September 15, 1:24 pm | [comment link]
12. Chip Johnson, cj wrote:
The ‘motto’ of our mission in South Dakota is, “Traditional Anglicanism, with a twist”, because we have L/Dakota people in our parish, and because we occasionally include some aspects of Lakota spirituality in our worship. As Karen B> says, not to take away from, but to enhance, native understanding of Anglicanism. Afterall, the first, and only prayer book they have is a Dakota translation of the 1789 BCP. The newer abridgenment, known as the 1979, was not translated for them, since the white man forced them to lose their language up until a few years ago, when the BIA began allowing native language instruction in schools.

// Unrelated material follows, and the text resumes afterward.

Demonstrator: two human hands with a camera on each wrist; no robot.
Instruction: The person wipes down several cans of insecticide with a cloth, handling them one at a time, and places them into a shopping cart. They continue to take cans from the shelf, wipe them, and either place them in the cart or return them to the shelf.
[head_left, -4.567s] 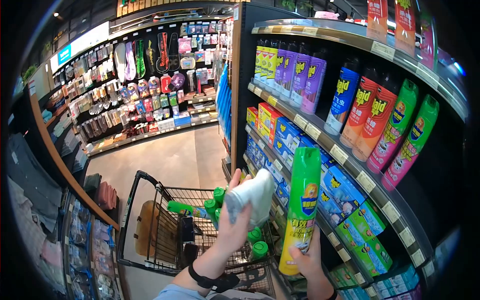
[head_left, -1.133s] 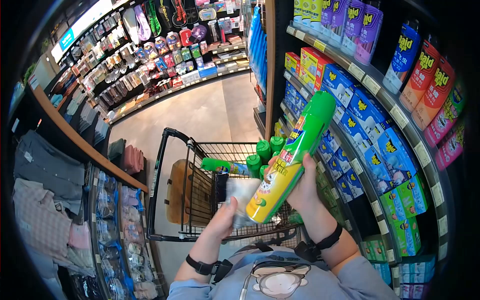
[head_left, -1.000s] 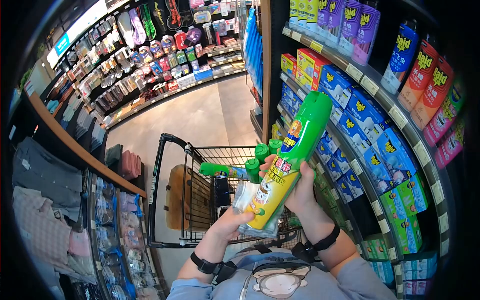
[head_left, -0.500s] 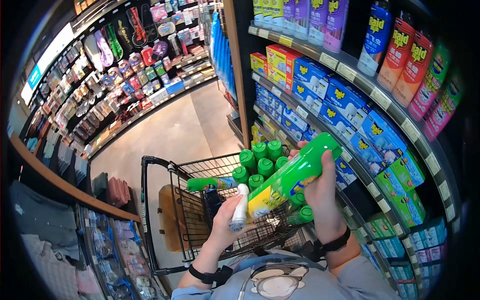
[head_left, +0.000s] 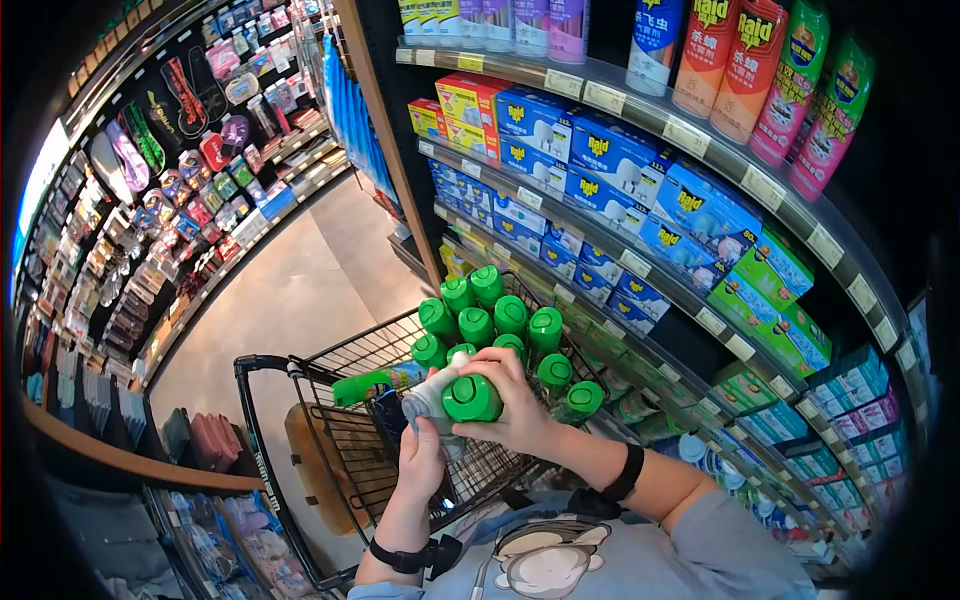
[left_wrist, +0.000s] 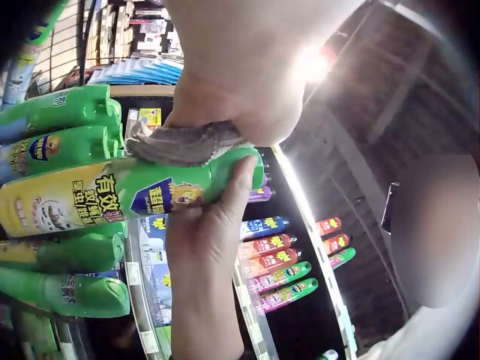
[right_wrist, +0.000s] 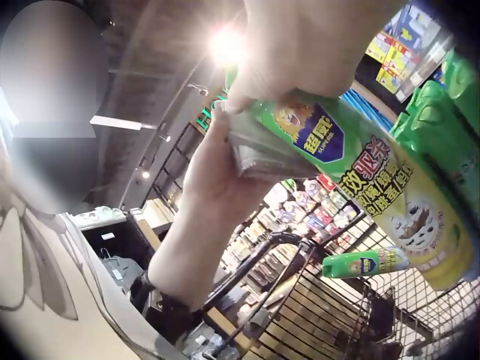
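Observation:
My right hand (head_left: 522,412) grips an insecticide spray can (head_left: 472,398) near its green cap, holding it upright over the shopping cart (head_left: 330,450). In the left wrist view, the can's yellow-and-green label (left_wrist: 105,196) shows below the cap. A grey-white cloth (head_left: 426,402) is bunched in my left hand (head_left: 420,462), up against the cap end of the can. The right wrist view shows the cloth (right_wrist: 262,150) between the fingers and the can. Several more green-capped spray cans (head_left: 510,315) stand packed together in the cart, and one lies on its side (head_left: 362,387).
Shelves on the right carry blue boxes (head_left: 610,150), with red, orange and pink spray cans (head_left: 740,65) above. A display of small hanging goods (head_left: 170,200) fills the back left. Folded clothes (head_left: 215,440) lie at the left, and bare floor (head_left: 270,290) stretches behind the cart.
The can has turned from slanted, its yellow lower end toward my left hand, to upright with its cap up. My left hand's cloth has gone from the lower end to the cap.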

So, yes, their spirituality is very important to them, and it is no more pagan tha the pablum some of the early missionaries tried to force on them.
Chip Johnson+, cj
The South Dakota Anglican
September 15, 1:49 pm | [comment link]
13. art+ wrote:
Bob from Boone, actually the first Native American to be ordained a Deacon and a priest was Enmegahbowh see info from lesser feasts and fasts below:
September 15, 1:57 pm | [comment link]
June 12, 2002, marks the centennial of the death of the Rev.
John Johnson Enmegahbowh (pronounced En-meh-GAHboe),
the first ordained Native American Episcopal priest. Ordained
deacon by Bishop Kemper in 1859 and priest by
Bishop Whipple in 1867, Enmegahbowh served the Diocese
of Minnesota for over 40 years and died less than a year after
the man who had ordained him to the priesthood.
14. Bob from Boone wrote:
Art +, thanks for the information and correction. My copy of Lesser Feasts and Fasts is out of date. An interesting story.
September 15, 2:52 pm | [comment link]
15. azusa wrote:
Why wasn’t Steven Plummer removed from the ministry?
September 15, 3:17 pm | [comment link]
16. MJD_NV wrote:
Some great comments here - and three cheers ot Pope Gregory! Unfortunately, my experience has been that the ECUSA goes way beyond, putting a slight veneer of Christianity on Native feasts instead of using Native culture to teach orthodox Christianity. But sounds like Karen & Chip+ are involved in ministries where the opposite is true, praise be to God!
If God is not Father, Jesus is not Lord, the Son is not unique, baptism is not necessary, the creeds are optional, repentance and sin are dated concepts and the atonement is marginalized or even rejected, where do we go from here? The faith remaining will be a very different faith from the Christian faith once delivered to the saints - and I, for one, am not going there! ~ Bp. Miller, Church of Ireland
September 15, 8:07 pm | [comment link]
17. Larry Morse wrote:
Karen, I should be very much interested to hear more from you about the world you live and work in and the way Christianity is integrated into that world. Larry
September 15, 11:48 pm | [comment link]
18. Dan wrote:
For those interested in innovative approaches to working with Muslims, check out Paul-Gordon Chandler’s “Pilgrims of Christ on the Muslim Road: Exploring a New Path Between Two Faiths”, published by Cowley Publications. He focuses on the remarkable ministry of celebrated Arab novelist Mazhar Mallouhi, known as a “Muslim follower of Christ.”
We are always more comfortable with our own cultures, and therefore can find it uncomfortable when persons in another culture interpret what it means for them to follow Christ. Certainly there are problems with some conclusions, but we can’t be too judgmental given the difficulties Western Christians have of figuring out what it means to follow Christ in our culture!